Find the string "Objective" in the records and copy each line where it occurs.

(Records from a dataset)
==========

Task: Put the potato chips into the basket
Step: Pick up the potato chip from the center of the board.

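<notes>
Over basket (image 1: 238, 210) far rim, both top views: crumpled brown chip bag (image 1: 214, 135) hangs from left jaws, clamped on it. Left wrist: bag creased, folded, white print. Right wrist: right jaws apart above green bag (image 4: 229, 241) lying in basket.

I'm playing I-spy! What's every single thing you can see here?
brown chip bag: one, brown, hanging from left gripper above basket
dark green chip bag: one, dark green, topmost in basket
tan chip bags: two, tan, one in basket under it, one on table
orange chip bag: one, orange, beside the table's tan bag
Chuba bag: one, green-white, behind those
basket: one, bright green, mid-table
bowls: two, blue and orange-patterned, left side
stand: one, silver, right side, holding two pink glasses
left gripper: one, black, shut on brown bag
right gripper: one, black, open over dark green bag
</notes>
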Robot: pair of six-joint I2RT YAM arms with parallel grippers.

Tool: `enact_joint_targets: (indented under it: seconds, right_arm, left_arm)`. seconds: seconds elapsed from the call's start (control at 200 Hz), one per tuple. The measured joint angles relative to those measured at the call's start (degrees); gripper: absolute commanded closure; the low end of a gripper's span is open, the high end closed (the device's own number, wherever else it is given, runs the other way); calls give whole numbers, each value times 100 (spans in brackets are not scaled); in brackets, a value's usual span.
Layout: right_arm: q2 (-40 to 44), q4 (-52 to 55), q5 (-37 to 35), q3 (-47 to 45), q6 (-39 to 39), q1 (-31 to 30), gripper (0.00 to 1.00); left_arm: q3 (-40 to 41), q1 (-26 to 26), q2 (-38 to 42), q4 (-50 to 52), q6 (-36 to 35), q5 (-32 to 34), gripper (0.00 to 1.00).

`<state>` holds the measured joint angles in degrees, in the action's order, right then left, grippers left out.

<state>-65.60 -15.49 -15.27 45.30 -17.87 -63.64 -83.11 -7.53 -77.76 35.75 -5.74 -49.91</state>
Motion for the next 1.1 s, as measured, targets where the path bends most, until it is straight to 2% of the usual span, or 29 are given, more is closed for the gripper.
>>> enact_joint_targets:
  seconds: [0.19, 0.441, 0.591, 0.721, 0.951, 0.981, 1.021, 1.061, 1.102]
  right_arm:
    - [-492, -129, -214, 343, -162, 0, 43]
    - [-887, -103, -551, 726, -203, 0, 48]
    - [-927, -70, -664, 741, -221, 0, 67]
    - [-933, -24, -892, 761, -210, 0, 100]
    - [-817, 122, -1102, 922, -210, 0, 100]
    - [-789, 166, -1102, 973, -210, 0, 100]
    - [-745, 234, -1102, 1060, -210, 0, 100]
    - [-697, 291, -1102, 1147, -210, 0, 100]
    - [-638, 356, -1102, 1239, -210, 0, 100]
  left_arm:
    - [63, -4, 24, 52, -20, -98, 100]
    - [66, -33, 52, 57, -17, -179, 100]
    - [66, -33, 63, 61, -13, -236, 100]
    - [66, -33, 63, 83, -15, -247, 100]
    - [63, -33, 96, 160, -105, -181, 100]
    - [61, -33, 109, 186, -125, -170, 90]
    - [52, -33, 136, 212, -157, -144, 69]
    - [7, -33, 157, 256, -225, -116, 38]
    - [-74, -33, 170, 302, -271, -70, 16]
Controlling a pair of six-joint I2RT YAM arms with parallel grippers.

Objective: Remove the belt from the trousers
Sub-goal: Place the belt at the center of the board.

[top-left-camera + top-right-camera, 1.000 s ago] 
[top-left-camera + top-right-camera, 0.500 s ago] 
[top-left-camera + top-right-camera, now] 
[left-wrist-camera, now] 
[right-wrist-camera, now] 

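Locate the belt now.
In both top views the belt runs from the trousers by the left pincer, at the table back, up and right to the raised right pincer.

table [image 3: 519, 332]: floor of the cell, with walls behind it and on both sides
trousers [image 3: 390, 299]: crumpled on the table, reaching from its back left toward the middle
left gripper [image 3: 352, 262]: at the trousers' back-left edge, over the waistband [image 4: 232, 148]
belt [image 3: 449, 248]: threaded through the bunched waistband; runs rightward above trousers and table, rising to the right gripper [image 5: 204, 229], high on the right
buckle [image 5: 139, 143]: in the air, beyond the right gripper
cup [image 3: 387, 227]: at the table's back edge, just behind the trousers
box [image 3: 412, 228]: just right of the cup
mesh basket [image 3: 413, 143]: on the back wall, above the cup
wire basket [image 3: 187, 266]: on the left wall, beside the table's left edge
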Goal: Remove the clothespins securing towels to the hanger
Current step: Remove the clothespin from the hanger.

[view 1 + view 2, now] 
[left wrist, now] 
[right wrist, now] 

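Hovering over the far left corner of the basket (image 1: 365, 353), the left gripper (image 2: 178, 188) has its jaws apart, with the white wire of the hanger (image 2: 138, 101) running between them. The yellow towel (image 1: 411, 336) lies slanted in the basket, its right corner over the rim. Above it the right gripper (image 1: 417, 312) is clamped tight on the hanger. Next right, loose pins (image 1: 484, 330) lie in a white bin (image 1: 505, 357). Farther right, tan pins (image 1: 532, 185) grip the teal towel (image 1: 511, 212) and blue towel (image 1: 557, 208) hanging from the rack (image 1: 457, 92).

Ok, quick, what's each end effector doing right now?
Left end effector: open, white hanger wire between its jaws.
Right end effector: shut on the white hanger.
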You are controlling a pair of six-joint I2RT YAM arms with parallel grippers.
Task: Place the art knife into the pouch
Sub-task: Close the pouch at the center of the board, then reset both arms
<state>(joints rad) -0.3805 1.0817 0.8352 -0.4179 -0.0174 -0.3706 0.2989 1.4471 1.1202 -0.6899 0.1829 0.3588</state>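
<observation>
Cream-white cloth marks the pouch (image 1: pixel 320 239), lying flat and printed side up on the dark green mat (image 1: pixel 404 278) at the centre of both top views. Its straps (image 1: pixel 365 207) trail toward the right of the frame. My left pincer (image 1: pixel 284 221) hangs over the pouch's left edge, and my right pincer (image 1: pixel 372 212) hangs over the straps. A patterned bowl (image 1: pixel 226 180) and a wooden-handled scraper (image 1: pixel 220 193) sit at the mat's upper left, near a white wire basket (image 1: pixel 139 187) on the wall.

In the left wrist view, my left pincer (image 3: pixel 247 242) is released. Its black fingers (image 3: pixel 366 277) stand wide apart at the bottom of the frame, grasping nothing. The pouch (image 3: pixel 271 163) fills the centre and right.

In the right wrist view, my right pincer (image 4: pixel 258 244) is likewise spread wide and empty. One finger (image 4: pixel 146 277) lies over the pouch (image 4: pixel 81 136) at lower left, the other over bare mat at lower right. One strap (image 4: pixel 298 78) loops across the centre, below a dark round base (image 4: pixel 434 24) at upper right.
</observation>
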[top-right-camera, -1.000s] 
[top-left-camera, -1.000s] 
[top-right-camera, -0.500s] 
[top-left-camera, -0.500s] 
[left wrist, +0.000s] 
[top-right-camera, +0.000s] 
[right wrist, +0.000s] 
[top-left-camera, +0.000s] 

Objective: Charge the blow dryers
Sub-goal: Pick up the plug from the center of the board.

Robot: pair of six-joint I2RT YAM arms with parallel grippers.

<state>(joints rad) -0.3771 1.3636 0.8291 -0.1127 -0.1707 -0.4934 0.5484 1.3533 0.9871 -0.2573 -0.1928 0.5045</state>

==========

● ANSWER TO THE EXERCISE:
Objective: Remove the belt from the trousers
Objective: Charge the blow dryers

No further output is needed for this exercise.